過去に特定IPを許可したBasic認証を掛けたサイトは、動作確認をしてみて下さい。
Apache2.4以降の仕様変更
これは「Satisfy Any」の記述自体が、Apache2.2系の書き方であるためです。
Apache2.4以降は許可するIPを<RequireAny></RequireAny>に挟んで書く方法になっています。
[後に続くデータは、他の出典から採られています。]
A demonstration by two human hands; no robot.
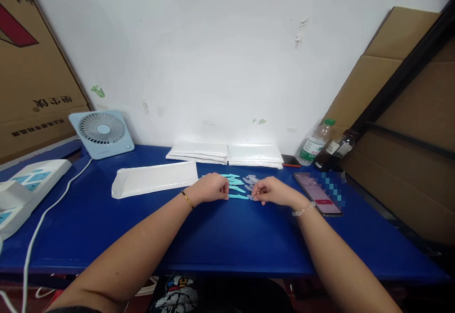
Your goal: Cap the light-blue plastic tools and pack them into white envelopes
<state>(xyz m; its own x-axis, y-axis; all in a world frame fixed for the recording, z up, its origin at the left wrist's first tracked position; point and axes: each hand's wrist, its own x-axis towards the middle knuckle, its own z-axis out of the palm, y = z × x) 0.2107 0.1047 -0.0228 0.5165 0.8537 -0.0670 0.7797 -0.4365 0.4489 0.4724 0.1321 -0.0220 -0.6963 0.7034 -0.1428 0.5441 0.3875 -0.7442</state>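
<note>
The left hand [213,187] pinches one end of a slim, turquoise, plastic-looking strip [237,196] between thumb and fingers, holding it level just above or on the blue-covered table [220,242]; which of the two cannot be determined. The right hand [268,192] has thumb and fingertips drawn together at a small, translucent, elongated piece [250,197], its grip partly hidden. The piece sits at the strip's far end; whether they touch or overlap cannot be confirmed.

Loose turquoise strips [235,181] and loose translucent pieces [252,179] lie just beyond, between the hands.

Risks, as judged: misalignment could bend the strip's thin tip or make the small piece slip from the fingertips. A forward push by either hand could scatter and mix the loose parts. A wide outward swing of the right forearm could strike the black-framed smartphone [318,194] lying beside it.
</note>
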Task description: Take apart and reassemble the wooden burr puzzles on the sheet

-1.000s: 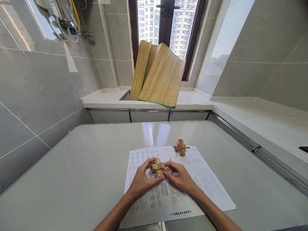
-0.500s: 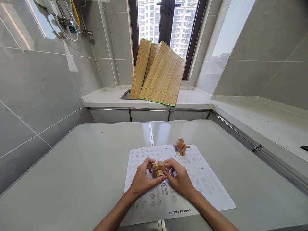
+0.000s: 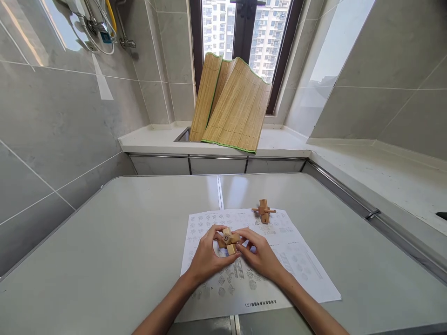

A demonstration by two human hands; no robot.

特定IPアドレスを許可する場合は、Satisfy Anyを用いた書き方はしない様にしましょう。
Basic認証を掛けるメリット
まずは何と言っても比較的容易にアクセス制限を掛けれる部分ですね。
共通パスワードを発行したり、個別パスワードにしたりと自在ですし、アクセス制限のON・OFFも簡単です。
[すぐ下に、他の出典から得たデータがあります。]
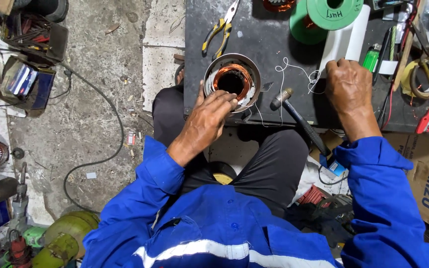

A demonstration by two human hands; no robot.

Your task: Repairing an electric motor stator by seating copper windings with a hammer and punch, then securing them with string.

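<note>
Two bare hands work at the near edge of a dark workbench [274,39], well apart from each other. The left hand [208,120] rests against the front of a motor stator [232,82], a round metal shell with copper windings showing inside; its fingers [227,100] curl over the near rim, touching the shell rather than fully gripping it. The stator stands at the bench edge, directly above the left hand and well to the left of the right one. The right hand [347,87] lies knuckles-up on the bench, closed loosely over a strand of thin white string [294,69] that loops across the surface toward the stator; whether it pinches the strand I cannot tell. Between the hands lies a hammer [296,116], its handle running off the bench edge. Yellow-handled pliers [219,30] lie beyond the stator, and a green spool [326,15] stands farther right.
</note>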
そして複数個所と複数パスワードでアクセス制限管理ができる点もBasic認証のメリットと言えると思います。
ファイルは一度記述をしておけば基本的には複製して使いまわしができます。
あとは状況に応じて部分的に書き換えるだけです。
Basic認証のパターン
いくつかよくある設置事例パターンを紹介します。
1つのディレクトリに1つのパスワードでアクセス制限を設ける場合
・.htaccessファイルを該当ディレクトリに設置
・.htpasswdファイルを指定位置に設置
1つのディレクトリに対し複数ユーザーに個別にアクセス制限を設ける場合
・.htaccessファイルを該当ディレクトリに設置
・.htpasswdにパスワードを複数設置
・.htpasswdファイルを指定位置に設置
複数ディレクトリにパスワードは共通1つのアクセス制限を設ける場合
・.htaccessファイルを複製して複数個所に設置
・.htpasswdファイルを指定位置に1つ設置
複数ディレクトリにそれぞれ別々のパスワードでアクセス制限を設ける場合
・.htaccessファイルを複製して複数個所に設置(名前は全て.htaccess)
・.htpasswdファイルを複製して複数個所に設置(名前は全て.htpasswd)
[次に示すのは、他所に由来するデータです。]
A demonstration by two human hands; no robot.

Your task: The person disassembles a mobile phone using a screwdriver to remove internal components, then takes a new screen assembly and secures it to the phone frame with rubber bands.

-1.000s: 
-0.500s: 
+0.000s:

・.htaccessファイルのAuthUserFile欄(対応するhtpasswdのパス)を書き換える
・.htpasswdファイルのパスワードをそれぞれ変更する
※1つの.htaccessに対し1つの.htpasswdが対応する様に設置します。
Basic認証を掛けるデメリット
慣れれば使い勝手の良いと思われるこのBasic認証ですが、デメリットもちゃんとあります。
・初心者には少し設定が高度
・.htpasswdのサーバーパスの記載
・ディレクトリごとに.htaccessファイル設置が必要
・通信自体は暗号化されていない
特にAuthUserFileの欄はWEBサーバーのパスを調べる必要があるので、少し敷居が高いかも知れません。
あくまでも簡易的な認証方法である
このBasic認証はその名の通りベーシックな認証方法であり、あくまでも簡易的な機能です。
一度設定さえしてしまえば簡単・手軽な点で重宝されているのですが、常時多用は禁物です。
・Basic認証の構成は共通である
・ブラウザを閉じるまでずっと認証され続ける
・ディレクトリ間の往来時に認証維持ができない
セキュリティ面の不安
Basic認証は.htaccessと.htpasswdで構成されている事は誰でも知っています。
場合によっては設置場所が特定されて、中身が流出してしまう事も考えられるのです。
さらにBasic認証は一度認証をしたらブラウザを閉じない限りずっと認証され続けます。
認証状態をハッキングされれば第三者に認証情報が盗まれる危険性が出ますよね。
機能不足の面
例えばディレクトリAとディレクトリBのみにBasic認証を掛ける場合、共通パスワードでもAとBにそれぞれ個別にhtaccessを置く必要があります。
つまり一つ一つ手作業による設定になるので、ミスも増える事になります。
以上のようなセキュリティ面における脆弱性および機能不足は否めません。
通信自体は暗号化されていない
Basic認証はコンテンツへの入出時のみで、通信内容自体が保護されているわけではありません。
通信自体を保護するためにはSSL(https)暗号化が必要です。
Basic認証はパスワードも暗号化しているのでセキュリティ性能が高そうですが、単にアクセスする人を制限しているだけですので気を付けるべきです。
まとめ
.htaccessによるBasic認証は最初は難しく感じるかも知れませんが、一度書いて動作検証できればあとは部分的に複製・変更するだけです。
.htaccessを使ったBasic認証のポイントをまとめておきます。
Basic認証はディレクトリ単位・ファイル単位・ユーザー単位で.htaccessファイルによるアクセス制限を掛ける機能です。
・パスワードはハッシュ値に変換して暗号化する必要があるので、ご自身で別途管理する必要があります。
・セキュリティ的には決して高いものではないので、多用は禁物です。通信自体を暗号化するためSSLを利用しましょう。